Куда туманней происхождение моей матери, Ирины Иосифовны Дивногорской, потому что она была по обоим дедам из попов, то есть «лишенкой» по советским понятиям. Отец ее, ветеринар и попович Иосиф Дивногорский, умер, когда маме было четыре года. Маминого деда с материнской стороны, Александра Орлова, отправили в лагерь на Соловки, видимо, в самом начале 30-х. А потом, по слухам, перевели в Казахстан, где он и сгинул. Сколько-то лет назад я познакомился на Соловках с Юрием Бродским, историком-петербуржцем и специалистом по Соловецким концентрационным лагерям. Вскользь я рассказал ему о своем предке, попе и здешнем узнике. Через два-три дня мы случайно встретились с Ю. Бродским на причале за полчаса до моего отплытия в Кемь. И он сказал, что после нашего разговора порылся в архиве и набрел на одно-единственное упоминание о моем прадеде: «Справляли Пасху в священнической роте. У Александра Орлова нашлась банка шпрот».

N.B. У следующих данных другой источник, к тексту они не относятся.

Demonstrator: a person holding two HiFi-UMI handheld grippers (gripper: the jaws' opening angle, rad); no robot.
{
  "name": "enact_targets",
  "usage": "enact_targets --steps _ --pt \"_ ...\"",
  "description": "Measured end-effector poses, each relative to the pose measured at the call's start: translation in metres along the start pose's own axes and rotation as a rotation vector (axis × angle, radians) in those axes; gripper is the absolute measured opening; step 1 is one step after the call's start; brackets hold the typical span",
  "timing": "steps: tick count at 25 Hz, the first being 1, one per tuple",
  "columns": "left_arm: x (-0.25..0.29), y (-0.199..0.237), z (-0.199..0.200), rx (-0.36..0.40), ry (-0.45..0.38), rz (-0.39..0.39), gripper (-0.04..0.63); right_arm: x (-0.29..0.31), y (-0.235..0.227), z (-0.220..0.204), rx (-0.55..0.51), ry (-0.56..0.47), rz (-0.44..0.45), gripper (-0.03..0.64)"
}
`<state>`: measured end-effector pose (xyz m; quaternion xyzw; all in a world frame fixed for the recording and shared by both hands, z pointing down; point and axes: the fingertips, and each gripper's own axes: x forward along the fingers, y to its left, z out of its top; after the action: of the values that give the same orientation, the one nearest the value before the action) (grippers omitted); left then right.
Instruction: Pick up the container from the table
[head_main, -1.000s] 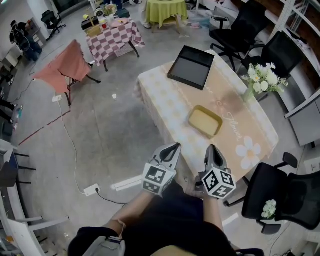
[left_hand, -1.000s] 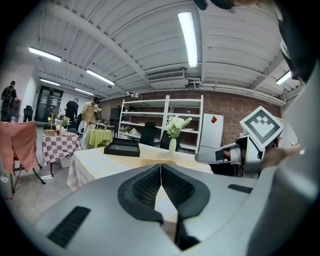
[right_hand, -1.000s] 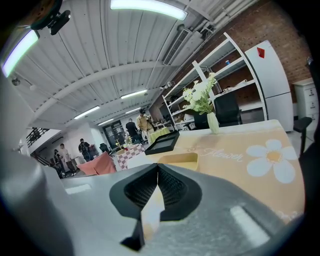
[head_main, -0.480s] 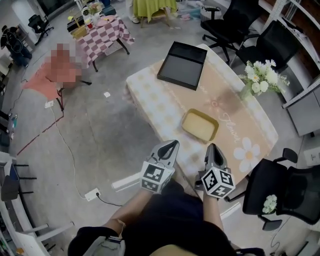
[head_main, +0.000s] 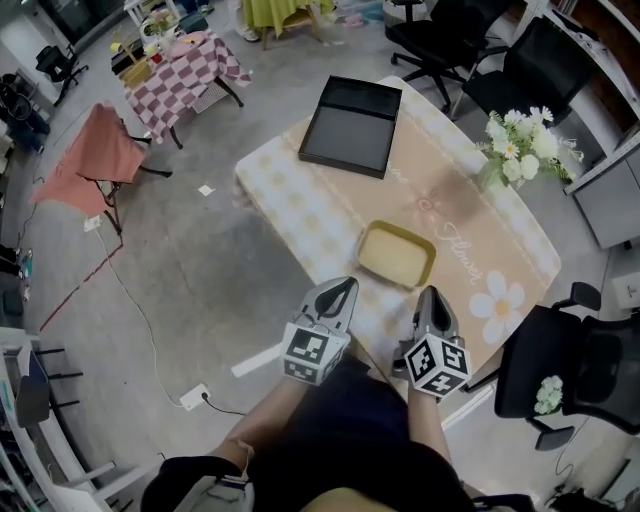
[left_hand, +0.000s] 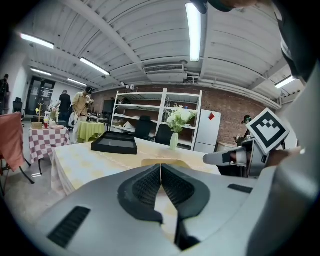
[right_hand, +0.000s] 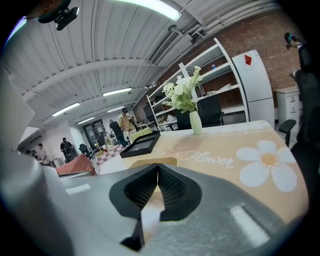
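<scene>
A shallow yellow container (head_main: 396, 254) lies on the table (head_main: 300, 210), near its front edge. It shows low ahead of the jaws in the left gripper view (left_hand: 161, 162) and the right gripper view (right_hand: 150, 163). My left gripper (head_main: 343, 290) is shut and empty, just short of the table's near edge, to the left of the container. My right gripper (head_main: 429, 296) is shut too, holding nothing, just in front of the container. Neither touches it.
A black tray (head_main: 351, 125) lies at the table's far end. A vase of white flowers (head_main: 519, 147) stands at the right side. Black office chairs (head_main: 575, 367) stand to the right and behind the table. A cable and power strip (head_main: 194, 397) lie on the floor left.
Both grippers have come closer to the table and the container; the table and container now sit nearer and more centred below me. The jaws stay shut.
</scene>
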<state>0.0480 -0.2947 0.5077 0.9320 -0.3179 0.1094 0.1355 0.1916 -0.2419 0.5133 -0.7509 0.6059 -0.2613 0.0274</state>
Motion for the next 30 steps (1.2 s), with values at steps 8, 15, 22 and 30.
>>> enact_targets --steps 8,15,22,30 --pt "0.006 0.007 0.009 0.015 0.02 -0.017 0.012 0.002 -0.006 0.002 0.019 0.004 -0.041 0.005" --pt "0.022 0.014 0.013 0.021 0.062 -0.051 0.012 0.009 -0.014 0.005 0.035 0.022 -0.084 0.006" --pt "0.051 0.031 0.022 0.03 0.094 -0.089 0.012 0.031 -0.022 0.004 0.043 0.065 -0.132 0.009" --pt "0.079 0.051 0.02 0.005 0.126 -0.118 0.012 0.05 -0.033 -0.006 0.065 0.119 -0.183 0.096"
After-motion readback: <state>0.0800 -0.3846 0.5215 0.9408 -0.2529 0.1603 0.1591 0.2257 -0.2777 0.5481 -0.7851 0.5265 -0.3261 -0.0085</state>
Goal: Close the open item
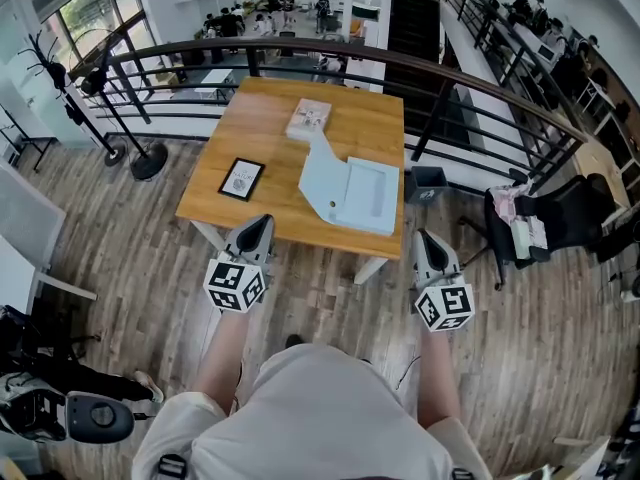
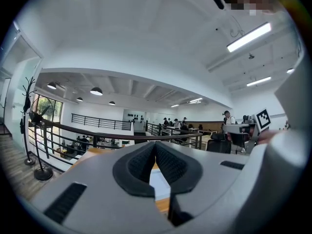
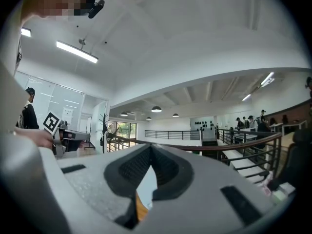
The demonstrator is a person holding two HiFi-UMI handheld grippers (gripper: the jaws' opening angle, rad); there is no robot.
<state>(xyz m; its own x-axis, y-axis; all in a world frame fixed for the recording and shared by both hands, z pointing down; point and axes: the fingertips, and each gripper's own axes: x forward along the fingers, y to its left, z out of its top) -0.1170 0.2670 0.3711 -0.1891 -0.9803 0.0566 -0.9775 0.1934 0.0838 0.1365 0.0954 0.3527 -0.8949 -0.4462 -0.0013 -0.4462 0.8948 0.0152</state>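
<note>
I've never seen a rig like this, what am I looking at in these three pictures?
No robot here: a person holds a two-jaw tool in each hand, the left gripper and the right gripper. The top-down picture comes from a camera on the person's head; the other two ride on the grippers. On the wooden table lie an open pale blue folder, a small book and a black-framed card. Both pairs of jaws are together, holding nothing.

We see a wooden table (image 1: 270, 118) ahead of both tools. Just beyond the left gripper (image 1: 258, 222) lies a black-framed card (image 1: 241, 179). Ahead of the right gripper (image 1: 426, 238) and slightly left lies an open pale-blue box (image 1: 350, 193). Farthest off lies a booklet (image 1: 308, 119).
</note>
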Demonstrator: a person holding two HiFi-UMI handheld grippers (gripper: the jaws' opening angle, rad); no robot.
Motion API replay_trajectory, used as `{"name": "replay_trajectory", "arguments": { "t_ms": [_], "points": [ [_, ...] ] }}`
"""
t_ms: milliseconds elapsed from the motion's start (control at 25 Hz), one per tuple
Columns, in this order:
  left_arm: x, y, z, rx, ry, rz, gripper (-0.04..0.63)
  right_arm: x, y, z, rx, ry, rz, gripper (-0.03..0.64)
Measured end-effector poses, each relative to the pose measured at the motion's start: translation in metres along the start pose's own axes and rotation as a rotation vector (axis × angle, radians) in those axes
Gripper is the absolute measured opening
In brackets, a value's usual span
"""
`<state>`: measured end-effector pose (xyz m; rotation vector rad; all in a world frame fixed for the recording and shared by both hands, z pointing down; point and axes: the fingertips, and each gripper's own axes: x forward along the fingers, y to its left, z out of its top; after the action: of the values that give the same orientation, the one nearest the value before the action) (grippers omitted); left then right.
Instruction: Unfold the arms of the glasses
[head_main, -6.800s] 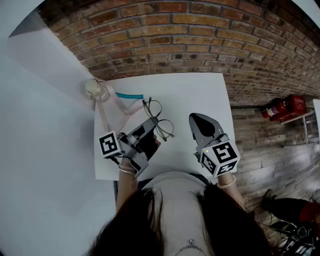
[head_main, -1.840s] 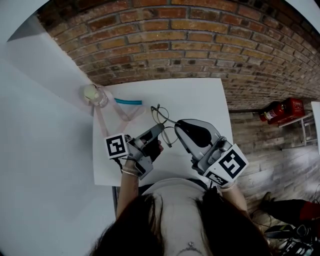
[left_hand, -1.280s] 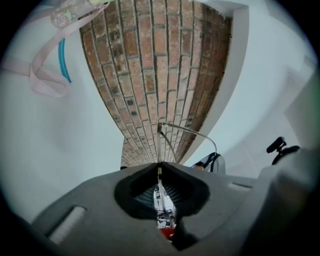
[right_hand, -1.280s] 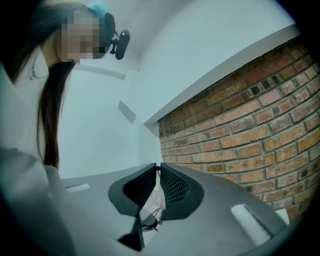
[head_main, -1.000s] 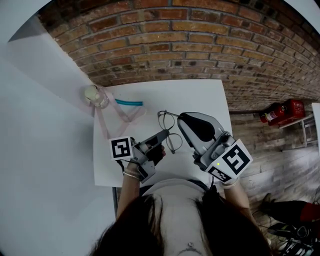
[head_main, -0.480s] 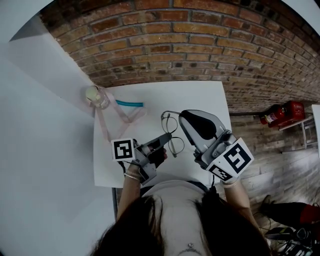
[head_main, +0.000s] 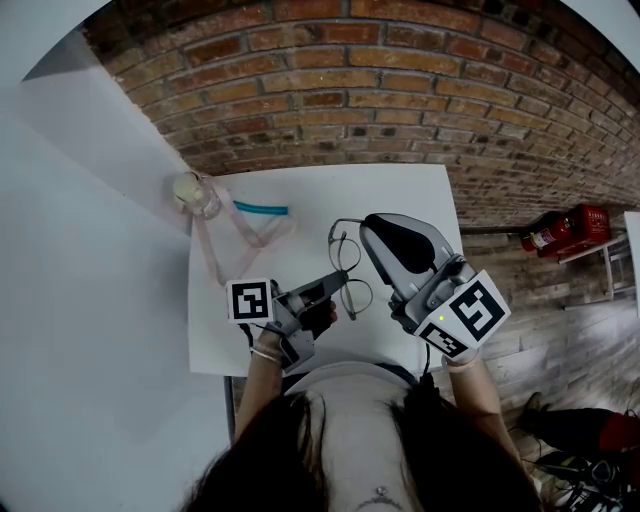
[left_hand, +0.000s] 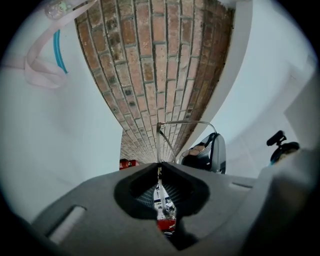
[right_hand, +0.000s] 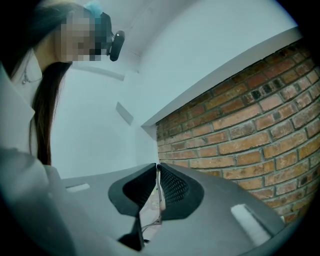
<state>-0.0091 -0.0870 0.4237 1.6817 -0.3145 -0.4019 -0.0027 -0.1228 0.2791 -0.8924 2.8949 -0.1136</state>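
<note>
Thin wire-framed glasses (head_main: 346, 254) hang above the white table (head_main: 300, 190), held between both grippers. My left gripper (head_main: 340, 281) is shut on the frame near the lenses. In the left gripper view the wire (left_hand: 159, 131) rises out of the closed jaws of the left gripper (left_hand: 159, 167) and bends right toward the right gripper (left_hand: 207, 151). My right gripper (head_main: 366, 223) is shut on one arm of the glasses at its far end. In the right gripper view the thin arm (right_hand: 159, 200) runs between the closed pads of the right gripper (right_hand: 158, 167).
A small glass jar (head_main: 192, 190) with a pink ribbon (head_main: 215, 250) stands at the table's far left corner, a teal strip (head_main: 262, 209) beside it. A brick wall (head_main: 400, 90) runs behind the table. A red extinguisher (head_main: 568, 222) lies on the floor to the right.
Earlier the right gripper stood apart from the glasses; now it grips one arm. Over the last second both grippers and the glasses drifted slightly right, grips unchanged.
</note>
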Motion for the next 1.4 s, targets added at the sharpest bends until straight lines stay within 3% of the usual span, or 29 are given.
{"name": "replay_trajectory", "arguments": {
  "t_ms": [1400],
  "points": [
    [-0.004, 0.000, 0.009, -0.008, -0.050, -0.012, 0.023, -0.005, 0.004, -0.003, 0.006, -0.005, 0.027, 0.057]
  ]
}}
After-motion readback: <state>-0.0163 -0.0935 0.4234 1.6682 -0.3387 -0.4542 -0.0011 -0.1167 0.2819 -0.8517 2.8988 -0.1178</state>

По легкомыслию и молодой занятости самим собой я почти не расспрашивал маму о ее родне, а она помалкивала — десятилетия социального изгойства приучили ее поменьше распространяться о собственном порочном происхождении. Я морщусь от жалости, когда представляю себе десятилетия пугливого существования этих трех пораженных в правах, уязвимых и беспомощных женщин — вдовы-попадьи, вдовы-поповны и девочки Иры: хамские коммуналки, пытка трудоустройства с бдительными кадровиками, анкетами и проч. Так что с материнской стороны — белое пятно. Лежат у меня в картонной коробке из-под допотопных конфет несколько поздравительных — с Пасхой и Рождеством — открыток с предусмотрительно вымаранными адресами и подписями; осталось несколько фотографий больших священнических семейств, расположившихся на лавочках вокруг родоначальников-батюшек перед деревянными одно— и двухэтажными домами, но кто есть кто на этих снимках, спросить уже не у кого. В памяти засели названия провинциальных городов — Рязань, Тамбов, Моршанск, Мичуринск (Козлов), к которым этот поповский клан имел какое-то отношение, но я — последний, в ком эта тусклая полупамять еще как-то теплится. Мама, когда они в 1980 году с отцом ехали в отпуск в Карпаты, по дороге наводила справки в одном из этих городов, но ей сказали, что в войну перед приходом немцев архивы уничтожались.